How to list all files from resources folder with scala

Question

Assume the following structure in your recources folder:

resources
├─spec_A
| ├─AA
| | ├─file-aev
| | ├─file-oxa
| | ├─…
| | └─file-stl
| ├─BB
| | ├─file-hio
| | ├─file-nht
| | ├─…
| | └─file-22an
| └─…
├─spec_B
| ├─AA
| | ├─file-aev
| | ├─file-oxa
| | ├─…
| | └─file-stl
| ├─BB
| | ├─file-hio
| | ├─file-nht
| | ├─…
| | └─file-22an
| └─…
└─…

The task is to read all files for a given specification spec_X one subfolder by one. For obvious reasons we do not want to have the exact names as string literals to open with Source.fromResource("spec_A/AA/…") for hundreds of files in the code.

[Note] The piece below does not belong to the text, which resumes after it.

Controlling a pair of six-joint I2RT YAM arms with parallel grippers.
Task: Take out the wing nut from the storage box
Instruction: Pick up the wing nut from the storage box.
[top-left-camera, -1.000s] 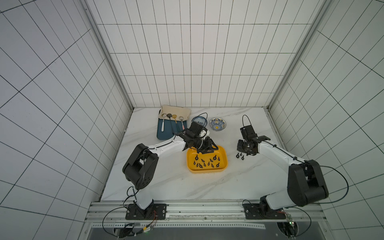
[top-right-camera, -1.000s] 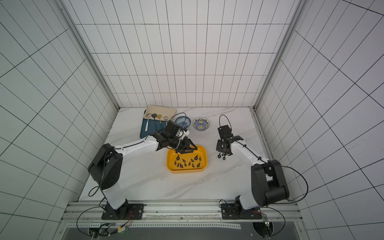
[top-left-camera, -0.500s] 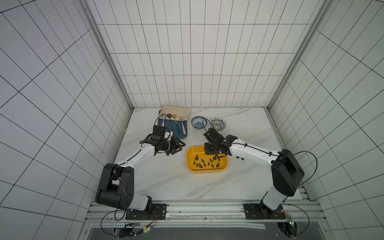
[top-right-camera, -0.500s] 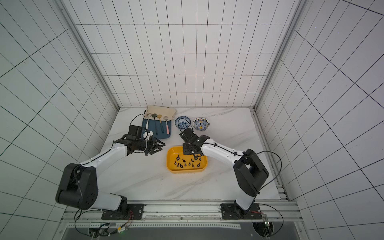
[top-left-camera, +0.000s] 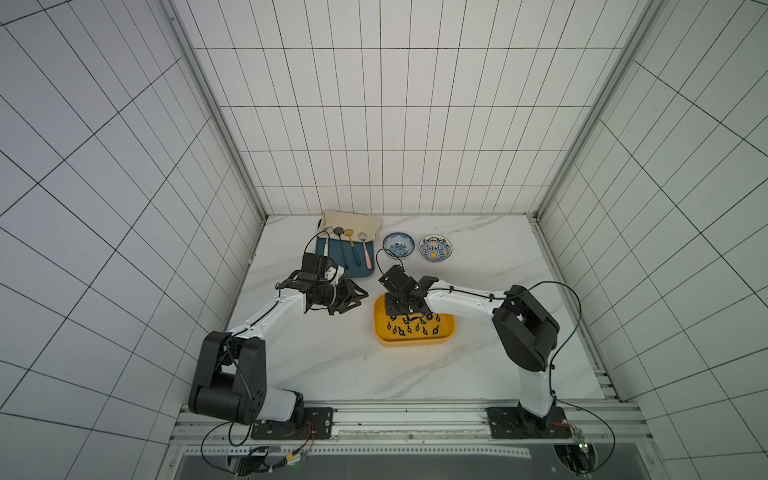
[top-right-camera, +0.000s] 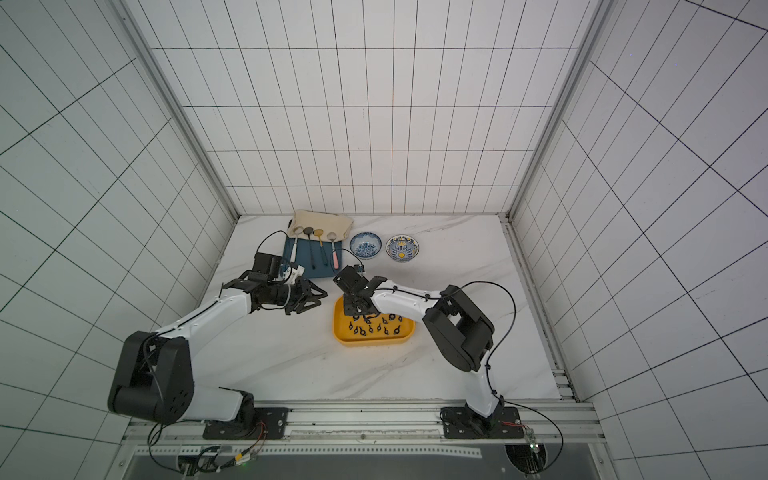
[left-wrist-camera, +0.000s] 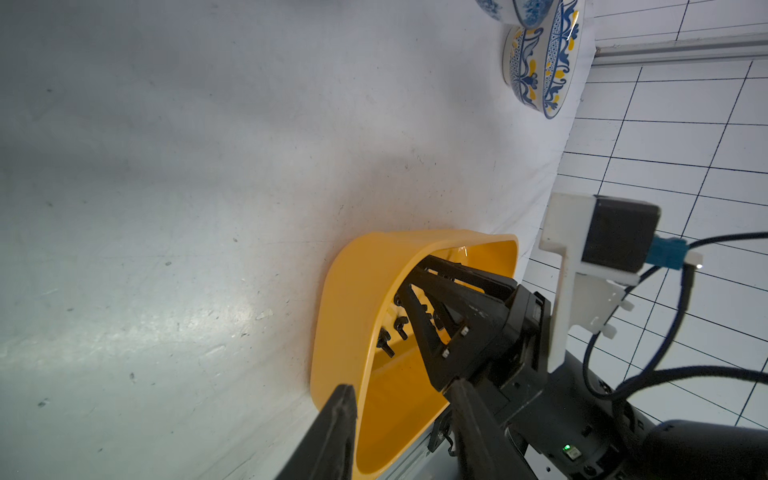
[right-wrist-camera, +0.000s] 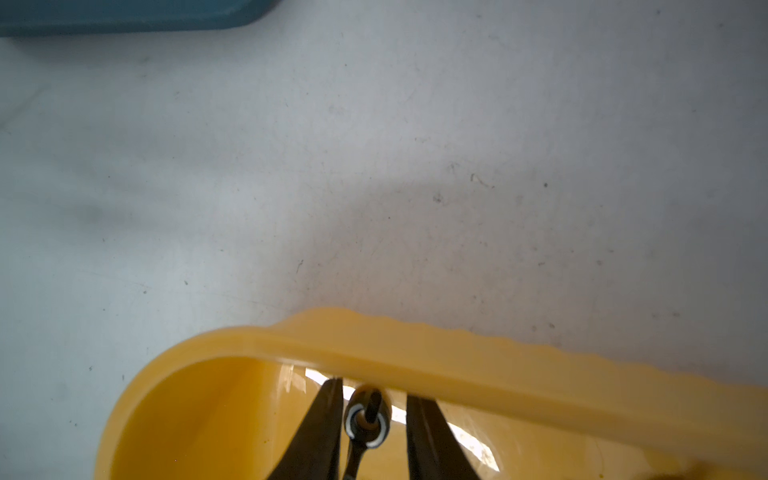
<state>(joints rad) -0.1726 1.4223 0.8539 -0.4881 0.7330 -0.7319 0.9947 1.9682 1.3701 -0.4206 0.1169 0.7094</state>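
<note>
Inside storage box (right-wrist-camera: 498, 374), right hand (right-wrist-camera: 372, 392) spread astride wing nut (right-wrist-camera: 368, 419)

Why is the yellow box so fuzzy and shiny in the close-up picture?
Right wrist view: the storage box rim sits very close to the lens and looks blurry, and white glare shines off its floor beside the fingers. Left wrist view: a pale sheen lies on the table. In both top views the wall tiles fan out, a wide-lens effect.

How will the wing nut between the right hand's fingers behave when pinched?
Likely rigid and light: the wing nut is small and hard-looking. It may skid on the storage box's glossy floor, or twist as the right hand, open around it, closes.
</note>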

Additionally, this solution should of course run inside the development environment, i.e. without being packaged into a jar.

Answer 1

The only option to list files inside a resource folder I found is with nio’s Filesystem concept, as this can load a jar-file as a file system. But this comes with two major downsides:

1. java.nio uses java Stream API, which I cannot collect from inside scala code: Collectors.toList() cannot be made to compile as it cannot determine the right type.
2. The filesystem needs different base paths for OS-filesystems and jar-file-based filesystems. So I need to manually differentiate between the two situations testing and jar-based running.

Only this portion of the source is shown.